Work to be completed: Set down, unchanged, the line with "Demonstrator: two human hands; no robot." and everything after it through the last line of the data.

(Source material Opens)

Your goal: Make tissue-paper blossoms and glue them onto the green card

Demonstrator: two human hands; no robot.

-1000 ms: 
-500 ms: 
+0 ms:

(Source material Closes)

Your solution:
Demonstrator: two human hands; no robot.

-1000 ms: 
-500 ms: 
+0 ms:

There is nothing more to the output.